I had to chuckle the other day when I glanced at my SIMMS Boat Bag and noticed the wild assortment of flies tangled in a little scruffy patch on the top of the Bag.  Among the dozen or so flies were three that I had recently fished in a single day, and caught fish on too. Pacific City is a paradise for me, my analog to Rodrick Haig Brown’s Campbell River home that I read and dreamed about my entire life.  The fishing opportunities within an hour of our cabin are so rich and enjoyable, and while there are certainly more glamorous and exotic destinations around the state and the world, I find myself quite amused and engaged with the fishing here close to PC. The day in question began with a quick trip into the Ocean with Ed and Kevin in their dory, fishing for pacific black rockfish, blue rockfish,  and lingcod.

The morning fly for the ocean - a fine clouser.
The morning fly for the ocean – a fine clouser.

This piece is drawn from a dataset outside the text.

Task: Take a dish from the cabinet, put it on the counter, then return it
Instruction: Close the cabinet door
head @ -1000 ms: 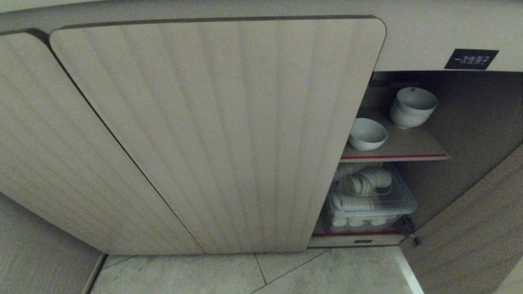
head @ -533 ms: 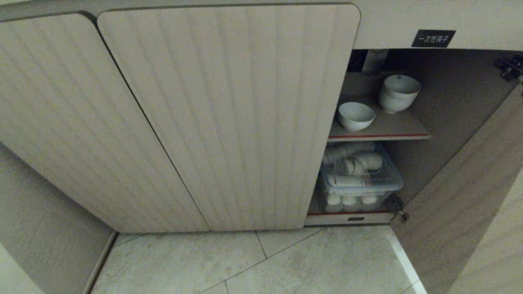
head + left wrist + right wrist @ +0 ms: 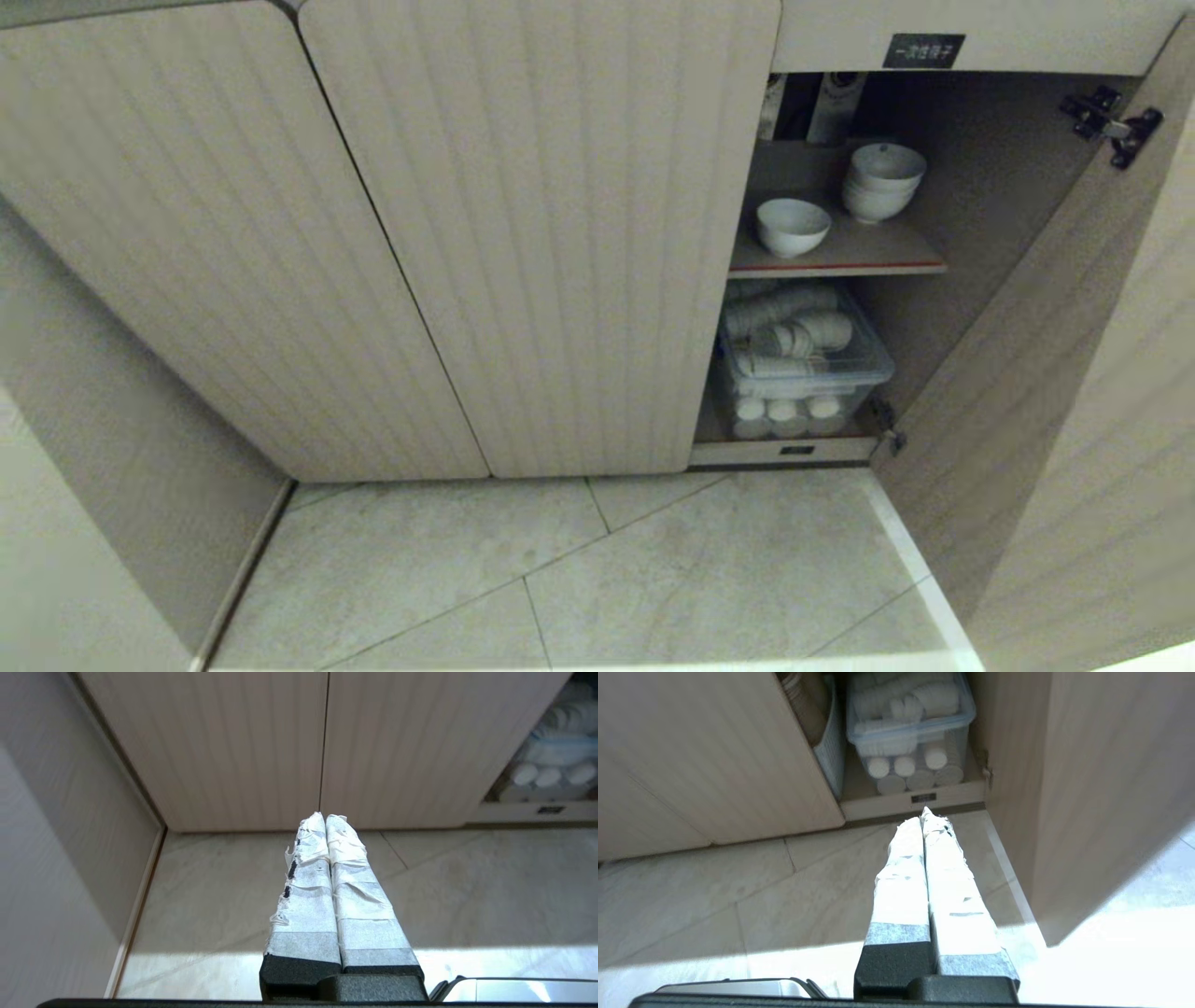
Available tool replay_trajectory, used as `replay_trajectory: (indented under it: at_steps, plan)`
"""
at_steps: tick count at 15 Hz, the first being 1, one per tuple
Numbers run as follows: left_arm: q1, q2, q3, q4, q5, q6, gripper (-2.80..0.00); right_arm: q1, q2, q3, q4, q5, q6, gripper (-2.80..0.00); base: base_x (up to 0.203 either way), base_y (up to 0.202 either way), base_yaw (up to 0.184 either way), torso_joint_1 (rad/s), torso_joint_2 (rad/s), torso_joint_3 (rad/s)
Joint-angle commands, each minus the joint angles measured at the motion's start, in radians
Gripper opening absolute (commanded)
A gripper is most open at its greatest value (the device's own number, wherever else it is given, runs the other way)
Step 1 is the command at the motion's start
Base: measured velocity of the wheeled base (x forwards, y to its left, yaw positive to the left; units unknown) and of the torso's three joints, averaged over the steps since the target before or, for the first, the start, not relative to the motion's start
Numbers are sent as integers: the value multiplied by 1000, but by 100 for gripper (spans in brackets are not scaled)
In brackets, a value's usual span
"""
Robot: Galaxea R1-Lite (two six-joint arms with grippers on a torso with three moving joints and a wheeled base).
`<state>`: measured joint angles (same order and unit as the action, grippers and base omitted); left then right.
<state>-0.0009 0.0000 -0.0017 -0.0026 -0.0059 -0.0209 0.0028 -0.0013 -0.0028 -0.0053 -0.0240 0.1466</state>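
Dish (image 3: 792,226) sits alone toward the front left of the upper shelf (image 3: 878,254) inside the open cabinet (image 3: 980,196), upright, mouth up, round and so with no long axis to line up on. Just behind it and to its right stands a stack of bowls (image 3: 881,182), apart from it. Below the shelf a clear bin (image 3: 803,369) of white ware fills the lower compartment. The right-hand door (image 3: 1055,373) hangs wide open; the ribbed door (image 3: 560,233) to the left is shut.

Neither arm shows in the head view. The right gripper (image 3: 925,814) hangs low over the floor (image 3: 653,579) in front of the opening, taped fingers pressed together and holding nothing, pointing at the bin's level. The dish lies above and beyond it, on the shelf overhead. The left gripper (image 3: 323,817), also closed and empty, faces the seam between the shut doors, off to the side.

By this layout the right arm looks the nearer one; reaching the dish would seem to call for a rise and a spread of its fingers first.
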Motion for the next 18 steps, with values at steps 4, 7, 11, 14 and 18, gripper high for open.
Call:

This modest size clouser caught 4 species of bottom fish, including blacks, kings (nope, that is the auto correct changing “lings” to “kings“, blues, and yellowtail rockfish. On the beach by ten AM, I had to rest, so I took a short nap, re-read a few entries in the Fly Fishing Book of Revelation and then headed up to the Town lake, a mere three minutes from the cabin.  The little Chironomid nymph in a size 16 was about right to entice a nice summer steelhead kelt that was all shiny and full of jumps and runs, plus a few hatchery trout. Note: the hatchery trout prefer a bead head gold ribbed hares ear nymph to the buzzer.

Size 16 Chironomid Nymph - perfect for the Town Lake Steelhead.
Size 16 Chironomid Nymph – perfect for the Town Lake Steelhead.

Back from the lake by 3 PM, I unloaded trout rods, donned waders and cleated boots, and drove up the Nestucca, where I swung flies throughout the evening.  I did not hook any steelhead on this particular day, but on many occasions I have, and (fish or no) any evening swinging flies in a river that is only 20 minutes from my door is a great joy.

One of my favorite winter/spring clear water steelhead wet flies.
One of my favorite winter/spring clear water steelhead wet flies.

Of course there is always work to be done, like mowing the lawn, tidying tackle, tying flies, writing about these adventures, working on book creation and sales. and helping Chris with customer recommendations, not to mention an occasional fly tying video. But all in all, life is good and the sight of these 3 flies helped me remember just how diverse the fishing opportunities here on the Oregon Coast. I bet there are many places around this state and others where you could fish three wildly different flies in a single day too, and I’d love to hear from anyone who is willing to share their home water stories.